'''
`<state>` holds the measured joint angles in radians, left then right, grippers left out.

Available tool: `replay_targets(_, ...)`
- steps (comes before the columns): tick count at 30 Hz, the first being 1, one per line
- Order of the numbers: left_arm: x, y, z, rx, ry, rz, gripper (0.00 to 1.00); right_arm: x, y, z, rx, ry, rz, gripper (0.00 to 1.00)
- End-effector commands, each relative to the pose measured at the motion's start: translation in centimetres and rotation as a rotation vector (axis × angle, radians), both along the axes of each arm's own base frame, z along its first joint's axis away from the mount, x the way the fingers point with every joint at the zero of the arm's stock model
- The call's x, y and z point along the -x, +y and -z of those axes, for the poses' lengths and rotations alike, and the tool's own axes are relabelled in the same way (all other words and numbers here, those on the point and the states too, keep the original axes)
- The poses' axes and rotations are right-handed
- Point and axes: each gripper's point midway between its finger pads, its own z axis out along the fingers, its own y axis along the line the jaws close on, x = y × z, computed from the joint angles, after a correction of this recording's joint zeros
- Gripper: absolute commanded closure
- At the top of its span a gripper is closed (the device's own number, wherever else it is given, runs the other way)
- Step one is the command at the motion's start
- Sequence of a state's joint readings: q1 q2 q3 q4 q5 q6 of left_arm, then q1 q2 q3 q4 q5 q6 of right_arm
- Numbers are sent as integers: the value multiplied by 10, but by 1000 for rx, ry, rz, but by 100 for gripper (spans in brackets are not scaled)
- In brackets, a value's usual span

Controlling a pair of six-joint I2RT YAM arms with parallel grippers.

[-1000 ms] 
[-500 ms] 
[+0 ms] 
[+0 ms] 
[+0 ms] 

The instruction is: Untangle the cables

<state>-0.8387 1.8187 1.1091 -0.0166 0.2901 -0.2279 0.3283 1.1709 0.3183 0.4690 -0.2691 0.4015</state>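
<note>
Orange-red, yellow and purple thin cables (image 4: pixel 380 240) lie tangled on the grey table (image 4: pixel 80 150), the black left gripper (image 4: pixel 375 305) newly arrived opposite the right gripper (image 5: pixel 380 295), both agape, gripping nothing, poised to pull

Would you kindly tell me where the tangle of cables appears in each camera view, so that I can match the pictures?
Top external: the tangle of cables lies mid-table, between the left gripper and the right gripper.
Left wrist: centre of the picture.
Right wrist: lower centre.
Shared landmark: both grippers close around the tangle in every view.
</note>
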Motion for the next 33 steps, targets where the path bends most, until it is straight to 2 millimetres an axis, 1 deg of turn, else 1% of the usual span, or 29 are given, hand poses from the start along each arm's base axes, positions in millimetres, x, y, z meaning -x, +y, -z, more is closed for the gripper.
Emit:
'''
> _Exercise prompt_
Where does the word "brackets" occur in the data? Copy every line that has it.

> _Response for this exercise_
- Numbers are sent as integers: the value multiplied by 10, but by 1000 for rx, ry, rz, but by 100 for gripper (spans in brackets are not scaled)
- In brackets, a value's usual span

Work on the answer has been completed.